La nostalgia del ayer

Salieron de la oficina para ir a desayunar a la cafetería de al lado como ya venía siendo costumbre. Era la hora en que todos salían y la cafetería estaba llena. El camarero de detrás de la barra iba y venía con tazas de café y platos con bocadillos o bollería.

—Lo de siempre —le indicaron los recién llegados después de saludarse.

Hacía tanto tiempo que eran habituales del local que ya no hacía falta especificar más: dos cafés con leche con un bocadillo de jamón y un croissant. Normalmente eran tres a desayunar, pero el tercero tenía trabajo que terminar antes del desayuno.

Se fueron a sentar en una mesa pequeña y mientras esperaban que les sirvieran comentaron el resultado del último informe, que hacía pocos minutos que se lo habían presentado.

Al cabo de poco rato, entraron tres estudiantes dispuestos a ocupar una mesa con ordenadores, carpetas y apuntes. Se sentaron un par de mesas más allá y la mujer se los quedó mirando mientras su compañero iba hablando de lo que le parecía el informe.

—¿Qué estás mirando? —y se giró para comprobar que la tenía tan aficionada—. Un poco jóvenes para ti, ¿no crees?

—¡Que tampoco soy tan mayor! —se indignó.

En ese momento, el camarero les trajo el desayuno y se entretuvo unos pocos minutos charlando con ellos y tomándose un breve descanso.

—Hoy no estáis todos —observó.

—Luego ya vendrá, que tenía trabajo.

Se fue que tenía trabajo. Muchos más clientes esperaban su desayuno o que les cobrara para poder volver a sus oficinas y seguir rellenando papeles e informes.

—Entonces, ¿por qué te los mirabas tanto? —exigió saber su compañero con mucha curiosidad.

—¿No te gustaría volver a la universidad?

El hombre se quedó sin palabras. No se había planteado volver atrás y empezar una carrera. Aquello quedó en el pasado.

—No, en absoluto.

—Eran buenos tiempos.

—Eso no te lo negaré, pero volver a ponerse a estudiar, eso sí que no.

La puerta de la cafetería se abrió y entró otro trabajador más buscando a sus compañeros para desayunar juntos. Los encontró charlando y comiendo en una pequeña mesa.

—¿Ya has terminado?

—Si, por el momento sí.

El recién llegado indicó al camarero que le trajera lo de siempre y se enfrascó en la conversación que tenían sus compañeros de trabajo.

—¿De qué hablabais?

—Aquí nuestra joven compañera, que echa de menos la universidad.

—Se lo regalo —dijo sin pensárselo.

—Oh venga —se indignó— fiestas universitarias, mañanas perdidas en el bar de la facultad… —no podéis echar de menos esto.

—Eso no te lo discutiré, pero eso —señaló con la cabeza al grupo de estudiantes— trabajos a última hora, exámenes, estrés… ya tengo mi trabajo que al menos disfruto más y gano dinero.

—Con eso tienes razón.

—Pero… —los dos hombres vieron que en esa frase le faltaba un “pero”.
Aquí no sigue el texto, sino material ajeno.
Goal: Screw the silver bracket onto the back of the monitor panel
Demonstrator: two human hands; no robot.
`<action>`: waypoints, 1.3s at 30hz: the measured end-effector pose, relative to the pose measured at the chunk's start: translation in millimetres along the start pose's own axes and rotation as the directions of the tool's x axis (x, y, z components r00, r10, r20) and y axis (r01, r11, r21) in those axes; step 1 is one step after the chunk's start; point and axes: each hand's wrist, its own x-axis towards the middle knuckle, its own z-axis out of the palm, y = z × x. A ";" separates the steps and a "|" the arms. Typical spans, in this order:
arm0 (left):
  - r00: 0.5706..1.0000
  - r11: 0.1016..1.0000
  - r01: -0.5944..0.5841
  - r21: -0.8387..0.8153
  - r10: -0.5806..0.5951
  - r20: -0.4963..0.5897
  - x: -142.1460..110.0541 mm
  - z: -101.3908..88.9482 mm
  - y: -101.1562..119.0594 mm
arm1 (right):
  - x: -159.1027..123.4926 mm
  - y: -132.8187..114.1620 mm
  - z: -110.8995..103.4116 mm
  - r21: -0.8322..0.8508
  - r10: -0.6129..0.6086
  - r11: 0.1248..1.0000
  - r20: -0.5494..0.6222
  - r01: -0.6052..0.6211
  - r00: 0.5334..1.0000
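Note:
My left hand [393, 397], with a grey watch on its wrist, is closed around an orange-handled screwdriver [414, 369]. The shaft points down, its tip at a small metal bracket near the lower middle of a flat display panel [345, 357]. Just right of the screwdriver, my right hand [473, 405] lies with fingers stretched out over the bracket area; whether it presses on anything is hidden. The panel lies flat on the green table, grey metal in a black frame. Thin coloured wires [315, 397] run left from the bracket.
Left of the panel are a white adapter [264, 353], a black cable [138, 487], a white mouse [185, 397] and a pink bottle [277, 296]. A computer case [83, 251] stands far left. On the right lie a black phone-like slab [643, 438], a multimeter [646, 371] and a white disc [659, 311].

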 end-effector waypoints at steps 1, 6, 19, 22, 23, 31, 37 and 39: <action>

—No sé, es distinto. La verdad que en el fondo me gustaba la época de exámenes, me sentía útil durante dos meses del curso.

Los dos hombres le miraron mal y se echaron a reír.

—Acabo de quedar como la rara del grupo —afirmó ella.

Los dos hombres estuvieron totalmente de acuerdo con ella y como nueva posición de rara en el grupo, pactaron que le tocaba a ella pagar el desayuno.

Suspiró. No había más remedio. Pero no retiraba lo que había dicho: si pudiera regresaría a la universidad para volver a vivir la experiencia.